Потом поднял корявого и низенького, в черной бороде с проседью, тот сразу вскочил и коренасто, как кряж, стоял на шубе, раскорячив ноги. Волосы шапкой висли на глаза.
– Слушай, Жук. Завтра отряд ты поведешь. Понял? Ты. А я нагоню. – Жук почтительно встряхивал головой.
– Кони готовы! – Веселым голосом крикнул Гараська, входя к ним – Винтовку надо?
– Захвати.
Было одиннадцать часов. Месяц высоко вздыбился. Скрипучие ворота выпустили двух всадников.
Они проехали вдоль села. У костров, в тулупах и пимах, взад-вперед, чтоб не уснуть, ходили с винтовками часовые. У дальних за селом ворот, в поскотине, возле покрытых лесом скал, тоже горел костер. Четверо спали около жаркого пламени, пятый часовой с винтовкой, скорчившись, сидел на брошенном у костра седле и храпел.
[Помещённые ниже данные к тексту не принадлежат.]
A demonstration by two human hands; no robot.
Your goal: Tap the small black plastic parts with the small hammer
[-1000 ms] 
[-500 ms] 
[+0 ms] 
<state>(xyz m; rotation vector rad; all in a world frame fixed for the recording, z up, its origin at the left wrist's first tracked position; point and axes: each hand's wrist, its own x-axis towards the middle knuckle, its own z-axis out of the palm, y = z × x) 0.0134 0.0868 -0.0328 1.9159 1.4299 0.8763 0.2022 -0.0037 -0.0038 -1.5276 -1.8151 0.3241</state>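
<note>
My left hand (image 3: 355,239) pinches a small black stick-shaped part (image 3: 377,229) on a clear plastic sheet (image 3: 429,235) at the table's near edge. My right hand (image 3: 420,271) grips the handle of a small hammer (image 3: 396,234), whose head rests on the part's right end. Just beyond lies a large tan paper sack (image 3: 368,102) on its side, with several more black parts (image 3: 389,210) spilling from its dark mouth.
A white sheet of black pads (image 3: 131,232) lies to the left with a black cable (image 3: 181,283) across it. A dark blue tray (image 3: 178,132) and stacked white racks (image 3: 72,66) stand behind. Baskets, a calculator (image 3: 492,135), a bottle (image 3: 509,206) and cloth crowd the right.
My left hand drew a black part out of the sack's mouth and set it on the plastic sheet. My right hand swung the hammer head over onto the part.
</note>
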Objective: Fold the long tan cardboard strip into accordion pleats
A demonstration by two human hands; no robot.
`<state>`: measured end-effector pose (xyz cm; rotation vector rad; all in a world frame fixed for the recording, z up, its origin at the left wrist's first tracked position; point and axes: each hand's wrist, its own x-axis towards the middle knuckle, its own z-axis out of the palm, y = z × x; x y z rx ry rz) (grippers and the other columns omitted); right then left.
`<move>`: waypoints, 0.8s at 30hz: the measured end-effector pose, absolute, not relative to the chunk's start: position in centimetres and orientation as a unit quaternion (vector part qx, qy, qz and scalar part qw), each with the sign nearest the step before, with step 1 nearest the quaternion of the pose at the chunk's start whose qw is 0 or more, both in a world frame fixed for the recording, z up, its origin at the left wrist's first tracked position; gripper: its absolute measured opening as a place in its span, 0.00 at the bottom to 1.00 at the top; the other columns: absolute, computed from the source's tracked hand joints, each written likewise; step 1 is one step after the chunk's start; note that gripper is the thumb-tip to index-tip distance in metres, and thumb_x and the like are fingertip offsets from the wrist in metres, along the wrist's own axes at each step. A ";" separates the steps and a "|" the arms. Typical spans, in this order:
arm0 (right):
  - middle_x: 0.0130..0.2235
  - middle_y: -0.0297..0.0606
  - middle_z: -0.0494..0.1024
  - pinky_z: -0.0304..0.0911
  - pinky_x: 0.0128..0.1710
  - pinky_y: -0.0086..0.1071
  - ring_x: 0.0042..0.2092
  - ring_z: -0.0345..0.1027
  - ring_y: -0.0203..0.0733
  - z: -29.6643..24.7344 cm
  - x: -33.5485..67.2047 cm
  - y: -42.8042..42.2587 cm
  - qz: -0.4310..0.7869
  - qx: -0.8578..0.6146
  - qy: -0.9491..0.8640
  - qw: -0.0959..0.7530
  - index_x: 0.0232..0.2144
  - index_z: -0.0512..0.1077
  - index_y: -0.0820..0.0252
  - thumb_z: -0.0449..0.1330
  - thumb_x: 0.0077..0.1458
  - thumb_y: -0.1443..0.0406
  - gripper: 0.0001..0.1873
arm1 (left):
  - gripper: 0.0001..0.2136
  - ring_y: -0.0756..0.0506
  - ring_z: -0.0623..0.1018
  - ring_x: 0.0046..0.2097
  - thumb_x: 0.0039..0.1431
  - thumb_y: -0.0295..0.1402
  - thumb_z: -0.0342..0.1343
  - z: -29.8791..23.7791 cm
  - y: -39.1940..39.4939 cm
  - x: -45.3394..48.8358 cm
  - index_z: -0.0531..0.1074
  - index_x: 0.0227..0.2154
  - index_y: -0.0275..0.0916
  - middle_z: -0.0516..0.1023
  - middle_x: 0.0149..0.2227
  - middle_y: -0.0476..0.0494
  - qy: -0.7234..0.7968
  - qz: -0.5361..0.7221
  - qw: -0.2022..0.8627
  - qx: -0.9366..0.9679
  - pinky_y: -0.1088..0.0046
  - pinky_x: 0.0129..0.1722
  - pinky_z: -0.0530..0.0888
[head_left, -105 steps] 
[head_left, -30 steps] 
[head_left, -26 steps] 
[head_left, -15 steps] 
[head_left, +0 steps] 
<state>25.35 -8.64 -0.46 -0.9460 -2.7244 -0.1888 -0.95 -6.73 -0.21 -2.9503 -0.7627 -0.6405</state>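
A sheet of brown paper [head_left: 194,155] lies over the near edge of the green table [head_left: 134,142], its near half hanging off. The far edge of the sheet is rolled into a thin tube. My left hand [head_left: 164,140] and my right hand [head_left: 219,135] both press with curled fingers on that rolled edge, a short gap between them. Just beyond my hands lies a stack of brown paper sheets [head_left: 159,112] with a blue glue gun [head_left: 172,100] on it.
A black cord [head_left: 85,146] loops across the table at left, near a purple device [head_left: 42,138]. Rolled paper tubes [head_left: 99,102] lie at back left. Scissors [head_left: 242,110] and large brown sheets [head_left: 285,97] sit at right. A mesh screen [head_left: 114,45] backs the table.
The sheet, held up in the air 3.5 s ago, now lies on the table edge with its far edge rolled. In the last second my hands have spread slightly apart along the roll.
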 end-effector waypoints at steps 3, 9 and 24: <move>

Зыков, проезжая, сгреб его за шиворот, приподнял, бросил в сугроб и, не оглядываясь, поехал дальше. Гараська захохотал:
– Вскочил… Хы-хы-хы… Опять кувырнулся… Целит!..
Жихнула пуля мимо самой зыковской головы и горласто, среди гор, грохнул выстрел. Зыков карьером подскакал к костру. Все у костра вскочили:
– В кого стрелял? – гневно крикнул он.
Часовой, раскосый парень, отряхивая снег, сердито скосил на Зыкова глаза:
– В черта!.. В того самого, что в сугроб людей швыряет.
Зыков вынул пистолет и выстрелом в лоб уложил часового на месте.
От села, в тумане взвихренного снега, с гиканьем мчались марш-маршем всадники.
– Сменить часового! – крепко сказал Зыков и поехал вперед.
Гараська весь трясся, зубы его стучали.
Еще ковш Сохатого не повис отвесно над землей, как всадники, миновав звериные горные тропы и лога, подъехали к кержацкой заимке. Заимка, притаившись, плотно сидела в ущельи, как в пазухе блоха.
– Тпру, – остановил Гараська. – Здесь.
Из конур, из-под амбара, с лаем выскочили собаки. Трусливый Гараська поймал жердину. Зыков, подойдя к двери, постучал. Гараська, взмахивая жердиной, робко пятился от разъяренной собачьей своры.
За дверью раздался голос, в избе вспыхнул огонек.
– Господи Исусе Христе, помилуй нас, – сказал Зыков.
– Аминь.
Дверь отворилась, перед ними стоял высокий сухой бородач.